Она не шевельнулась.
Только тогда он заметил пустые коробочки на полу и записку, положенную на видном месте:
Мои почки для Джебе.
Мандина покончила с собой, чтобы спасти сына.
В последующие часы Вильям мог только констатировать, с какой тщательностью Мандина все предвидела и спланировала. Для умственно отсталой это было ошеломляющим достижением! Кто-то ей помогал? Или же в приливе энергии – а может, в порыве любви – она нашла способ понять то, что обычно не проникало в ее мозг?
Она выбрала медикаменты, которые поставили ее на грань смерти, чтобы оказаться в госпитале еще живой, подходящей для пересадки. Все было рассчитано по минутам. Всасывание препарата, обнаружение тела Вильямом, время перевозки. Конечно, оставалась доля риска: ее любой ценой могли попытаться реанимировать.
И тут, как она и предвидела, должен был вмешаться Вильям. Он предупредил медиков о сложившейся ситуации: она убила себя, чтобы отдать свои почки сыну. Если ее воля не будет исполнена, то рядышком лягут два трупа: Джеймса и ее, когда она очнется и узнает, что ее не послушали. Врачи разыграли обычную комедию – «Мы не можем принять во внимание эту информацию, мы должны ей помочь», – но втайне посовещались и назначили операцию. Несколько часов спустя ее почки были пересажены в тело сына.

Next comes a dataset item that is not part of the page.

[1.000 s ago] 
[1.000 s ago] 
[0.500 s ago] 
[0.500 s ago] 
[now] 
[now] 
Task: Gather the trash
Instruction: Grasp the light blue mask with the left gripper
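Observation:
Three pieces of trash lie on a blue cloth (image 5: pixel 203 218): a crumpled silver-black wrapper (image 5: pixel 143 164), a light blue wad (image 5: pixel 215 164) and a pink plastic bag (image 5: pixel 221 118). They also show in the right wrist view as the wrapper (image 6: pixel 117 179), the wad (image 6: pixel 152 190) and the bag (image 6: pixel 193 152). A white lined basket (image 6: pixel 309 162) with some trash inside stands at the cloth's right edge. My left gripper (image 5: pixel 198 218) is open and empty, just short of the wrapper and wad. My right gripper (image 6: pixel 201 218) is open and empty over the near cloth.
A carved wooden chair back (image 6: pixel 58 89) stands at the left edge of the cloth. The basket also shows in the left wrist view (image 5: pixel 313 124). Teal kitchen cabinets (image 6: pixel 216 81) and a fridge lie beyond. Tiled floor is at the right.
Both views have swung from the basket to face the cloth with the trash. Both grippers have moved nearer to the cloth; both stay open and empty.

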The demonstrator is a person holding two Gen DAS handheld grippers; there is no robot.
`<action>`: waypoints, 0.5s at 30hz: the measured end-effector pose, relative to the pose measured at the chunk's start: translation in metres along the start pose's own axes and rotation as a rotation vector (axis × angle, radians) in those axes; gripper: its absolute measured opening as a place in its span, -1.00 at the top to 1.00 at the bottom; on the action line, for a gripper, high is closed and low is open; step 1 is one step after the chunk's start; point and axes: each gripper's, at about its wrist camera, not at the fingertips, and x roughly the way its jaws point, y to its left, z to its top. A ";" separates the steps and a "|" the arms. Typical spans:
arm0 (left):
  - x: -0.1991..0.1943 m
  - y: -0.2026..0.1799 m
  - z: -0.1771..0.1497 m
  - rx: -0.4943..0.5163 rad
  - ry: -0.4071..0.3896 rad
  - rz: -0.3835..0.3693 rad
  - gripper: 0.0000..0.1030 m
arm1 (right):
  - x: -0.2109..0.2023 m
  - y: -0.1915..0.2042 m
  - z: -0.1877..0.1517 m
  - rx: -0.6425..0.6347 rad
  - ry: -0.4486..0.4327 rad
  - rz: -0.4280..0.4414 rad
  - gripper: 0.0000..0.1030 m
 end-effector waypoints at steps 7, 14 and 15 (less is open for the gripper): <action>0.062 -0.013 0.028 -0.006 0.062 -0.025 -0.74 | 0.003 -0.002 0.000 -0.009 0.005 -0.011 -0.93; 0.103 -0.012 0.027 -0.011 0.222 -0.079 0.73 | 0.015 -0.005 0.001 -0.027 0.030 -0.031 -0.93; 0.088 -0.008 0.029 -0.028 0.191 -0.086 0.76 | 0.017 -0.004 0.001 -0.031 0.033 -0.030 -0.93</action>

Джеймс, после долгого послеоперационного периода, пошел на поправку. Он перенес пересадку. Хотя медицинский кодекс обязывает скрывать происхождение органов, Вильям, посоветовавшись с врачами, сообщил сыну правду. Джеймс казался оглушенным этой новостью. Вильям, сочтя, что жертва матери может его раздавить, попытался поговорить с сыном, чтобы избежать глубокой травмы, но всякий раз тот мрачнел и переводил разговор на другую тему.
Жизнь брала верх.
Через пять месяцев Джеймс вышел из больницы, слабый, но выздоровевший.
Вильям предложил сыну съездить в Савойю повидаться с дедом и положить цветы на могилу матери. Джеймс склонил голову и отправился в поездку, ни разу не выказав никаких чувств, даже на кладбище. Чувствуя, что это способ самозащиты, отец позволил ему замкнуться. Время рано или поздно растопит его молчание, Вильям подставит плечо, и они поговорят о Мандине. Через неделю после их возвращения он заметил, что Джеймс убрал все фотографии матери, которые с десяти лет стояли у него на полке.